DESCRIPTION OF THE TASK: Every line from the one with "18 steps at" to the one with "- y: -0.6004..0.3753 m", including those two, is to be copied exactly; all other lines of the entries below are left out.

(INPUT DATA Opens)

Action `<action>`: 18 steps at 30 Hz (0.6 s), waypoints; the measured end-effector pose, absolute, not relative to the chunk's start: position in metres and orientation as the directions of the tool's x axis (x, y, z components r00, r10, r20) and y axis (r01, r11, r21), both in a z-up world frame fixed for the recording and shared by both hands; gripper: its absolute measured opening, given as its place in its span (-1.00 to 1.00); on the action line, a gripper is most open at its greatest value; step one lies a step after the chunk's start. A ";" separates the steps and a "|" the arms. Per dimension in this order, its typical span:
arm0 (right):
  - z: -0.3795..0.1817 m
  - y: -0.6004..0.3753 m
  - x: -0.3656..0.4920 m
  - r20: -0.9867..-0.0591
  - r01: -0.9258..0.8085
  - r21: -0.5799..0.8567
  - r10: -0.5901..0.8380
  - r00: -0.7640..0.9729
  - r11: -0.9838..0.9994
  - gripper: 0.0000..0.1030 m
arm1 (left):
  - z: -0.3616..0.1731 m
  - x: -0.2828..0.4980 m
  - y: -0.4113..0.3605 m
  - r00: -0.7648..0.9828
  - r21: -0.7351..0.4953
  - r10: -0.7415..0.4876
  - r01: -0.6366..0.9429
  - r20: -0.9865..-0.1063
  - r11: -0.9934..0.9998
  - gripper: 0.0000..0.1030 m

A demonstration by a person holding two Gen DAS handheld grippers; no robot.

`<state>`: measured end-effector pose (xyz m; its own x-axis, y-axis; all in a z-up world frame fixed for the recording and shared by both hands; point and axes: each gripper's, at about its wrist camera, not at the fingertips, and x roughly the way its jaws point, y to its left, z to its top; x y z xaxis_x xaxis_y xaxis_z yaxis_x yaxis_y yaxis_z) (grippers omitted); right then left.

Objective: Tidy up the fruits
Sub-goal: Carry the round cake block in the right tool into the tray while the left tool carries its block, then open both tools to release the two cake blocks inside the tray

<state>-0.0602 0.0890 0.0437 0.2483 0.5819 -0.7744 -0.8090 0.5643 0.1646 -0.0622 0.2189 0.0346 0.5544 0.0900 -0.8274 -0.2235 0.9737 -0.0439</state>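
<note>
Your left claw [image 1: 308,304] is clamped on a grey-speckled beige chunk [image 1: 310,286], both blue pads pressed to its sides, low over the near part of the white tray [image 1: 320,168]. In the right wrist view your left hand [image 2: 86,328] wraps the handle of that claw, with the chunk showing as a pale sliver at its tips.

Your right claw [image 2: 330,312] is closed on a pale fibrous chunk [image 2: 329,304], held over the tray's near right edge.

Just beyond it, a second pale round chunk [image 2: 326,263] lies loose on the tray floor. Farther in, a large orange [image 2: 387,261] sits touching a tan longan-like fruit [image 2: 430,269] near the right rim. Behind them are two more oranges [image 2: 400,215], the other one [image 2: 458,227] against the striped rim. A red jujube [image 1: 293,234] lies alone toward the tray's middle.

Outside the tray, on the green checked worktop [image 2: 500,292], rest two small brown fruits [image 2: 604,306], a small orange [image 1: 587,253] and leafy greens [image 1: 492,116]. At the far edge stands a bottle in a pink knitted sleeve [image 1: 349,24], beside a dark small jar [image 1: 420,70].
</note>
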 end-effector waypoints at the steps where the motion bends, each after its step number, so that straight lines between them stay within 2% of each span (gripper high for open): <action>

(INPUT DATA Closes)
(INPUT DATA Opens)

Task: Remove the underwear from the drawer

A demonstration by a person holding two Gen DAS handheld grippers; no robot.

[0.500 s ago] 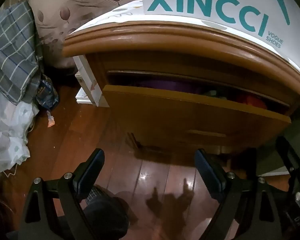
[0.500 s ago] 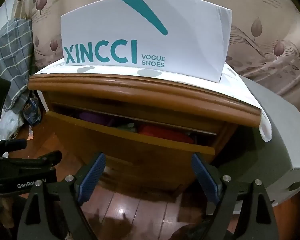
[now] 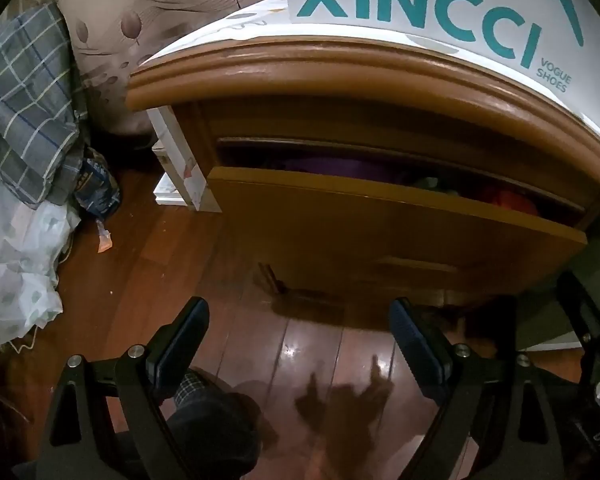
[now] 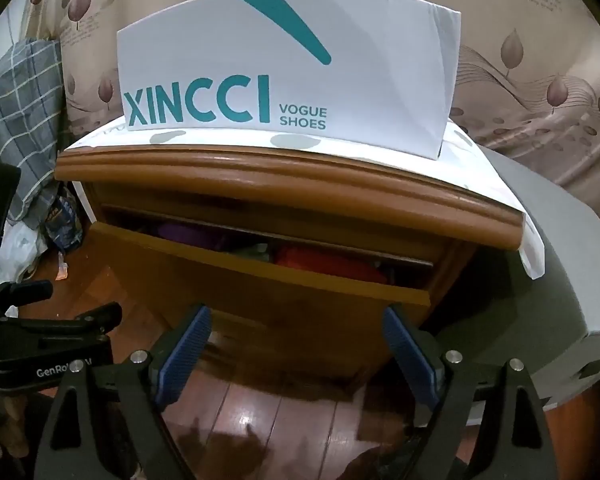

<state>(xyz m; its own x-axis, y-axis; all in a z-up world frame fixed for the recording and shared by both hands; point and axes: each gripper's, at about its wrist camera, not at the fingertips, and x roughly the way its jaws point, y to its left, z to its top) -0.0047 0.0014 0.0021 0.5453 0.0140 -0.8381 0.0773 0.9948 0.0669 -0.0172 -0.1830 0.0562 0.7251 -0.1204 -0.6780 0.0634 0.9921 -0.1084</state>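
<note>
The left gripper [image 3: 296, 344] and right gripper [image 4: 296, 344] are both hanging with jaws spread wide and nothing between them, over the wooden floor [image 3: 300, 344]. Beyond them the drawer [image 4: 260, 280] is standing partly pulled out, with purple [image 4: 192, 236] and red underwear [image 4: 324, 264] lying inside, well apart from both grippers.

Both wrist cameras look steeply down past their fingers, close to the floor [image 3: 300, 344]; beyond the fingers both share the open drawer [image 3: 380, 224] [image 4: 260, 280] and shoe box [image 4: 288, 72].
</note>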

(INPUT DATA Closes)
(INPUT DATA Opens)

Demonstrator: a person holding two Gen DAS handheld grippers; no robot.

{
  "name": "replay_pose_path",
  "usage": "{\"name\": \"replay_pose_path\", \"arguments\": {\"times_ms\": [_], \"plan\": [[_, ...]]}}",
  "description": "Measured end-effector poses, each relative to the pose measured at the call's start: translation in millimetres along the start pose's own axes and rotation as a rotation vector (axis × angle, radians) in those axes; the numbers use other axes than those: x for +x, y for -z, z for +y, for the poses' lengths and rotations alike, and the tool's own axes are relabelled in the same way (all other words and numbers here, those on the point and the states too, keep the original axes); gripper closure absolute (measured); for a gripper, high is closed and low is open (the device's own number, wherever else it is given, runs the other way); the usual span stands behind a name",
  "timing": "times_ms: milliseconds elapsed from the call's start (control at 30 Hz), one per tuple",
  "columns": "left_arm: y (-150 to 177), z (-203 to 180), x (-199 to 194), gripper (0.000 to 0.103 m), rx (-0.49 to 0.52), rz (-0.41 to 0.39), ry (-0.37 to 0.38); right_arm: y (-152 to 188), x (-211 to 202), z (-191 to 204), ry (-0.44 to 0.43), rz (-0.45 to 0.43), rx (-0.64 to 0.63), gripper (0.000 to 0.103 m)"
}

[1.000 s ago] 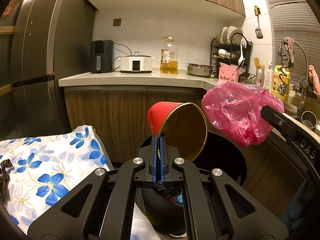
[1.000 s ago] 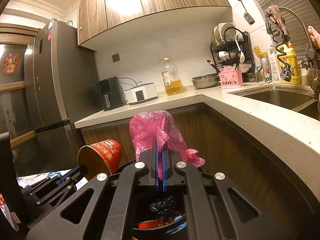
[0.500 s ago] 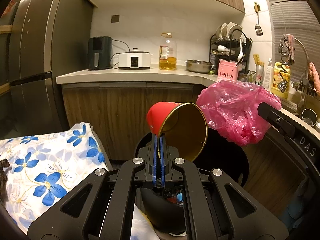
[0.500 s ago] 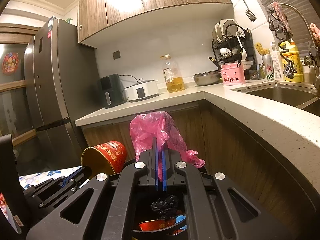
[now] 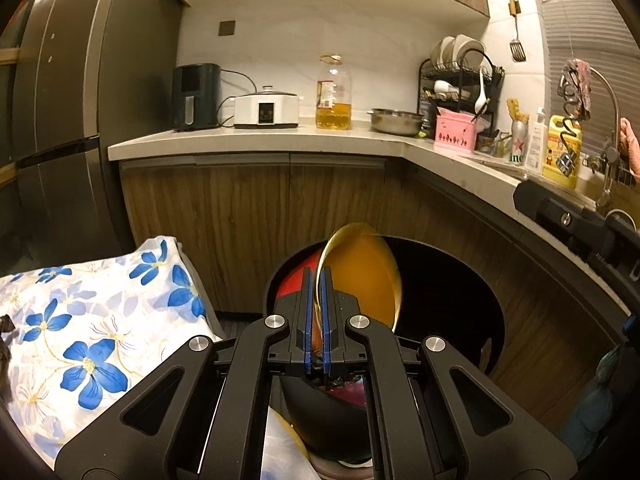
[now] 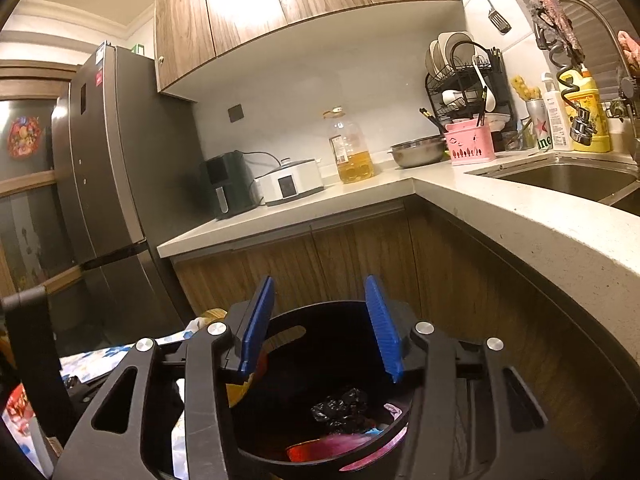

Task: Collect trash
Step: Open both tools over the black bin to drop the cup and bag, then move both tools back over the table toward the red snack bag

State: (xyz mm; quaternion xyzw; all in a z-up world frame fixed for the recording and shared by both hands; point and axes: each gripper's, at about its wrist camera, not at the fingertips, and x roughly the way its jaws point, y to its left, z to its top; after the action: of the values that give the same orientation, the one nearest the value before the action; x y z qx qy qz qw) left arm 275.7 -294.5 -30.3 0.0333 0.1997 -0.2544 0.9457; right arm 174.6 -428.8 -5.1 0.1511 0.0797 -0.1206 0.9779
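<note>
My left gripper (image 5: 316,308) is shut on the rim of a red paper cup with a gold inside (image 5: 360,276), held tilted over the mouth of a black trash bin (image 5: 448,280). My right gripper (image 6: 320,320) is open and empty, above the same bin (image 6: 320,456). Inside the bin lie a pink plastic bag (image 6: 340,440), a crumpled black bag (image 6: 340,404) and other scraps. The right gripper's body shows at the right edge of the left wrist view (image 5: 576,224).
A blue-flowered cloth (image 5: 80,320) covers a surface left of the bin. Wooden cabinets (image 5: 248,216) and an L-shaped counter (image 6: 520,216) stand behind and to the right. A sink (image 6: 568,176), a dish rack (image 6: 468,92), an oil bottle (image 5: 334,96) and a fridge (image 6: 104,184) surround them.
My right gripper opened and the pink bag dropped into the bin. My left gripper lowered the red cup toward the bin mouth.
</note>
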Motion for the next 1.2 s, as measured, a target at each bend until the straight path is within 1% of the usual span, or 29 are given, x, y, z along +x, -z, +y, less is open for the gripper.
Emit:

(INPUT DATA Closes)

OUTPUT FOR THIS TASK:
Action `<action>`: 18 steps at 30 Hz (0.6 s), waypoints; the measured end-effector pose, absolute, not relative to the chunk's start: position in metres and orientation as the directions of the tool's x axis (x, y, z components r00, r10, r20) and y axis (r01, r11, r21), both in a z-up world frame fixed for the recording and shared by both hands; gripper: its absolute measured opening, given as its place in its span (-1.00 to 1.00); on the action line, a gripper is most open at its greatest value; step one lies a step after the chunk's start. A ";" separates the steps and a "|" the arms. Per dimension in this order, its typical span:
arm0 (right):
  - z: -0.3795..0.1817 m
  - y: -0.6004..0.3753 m

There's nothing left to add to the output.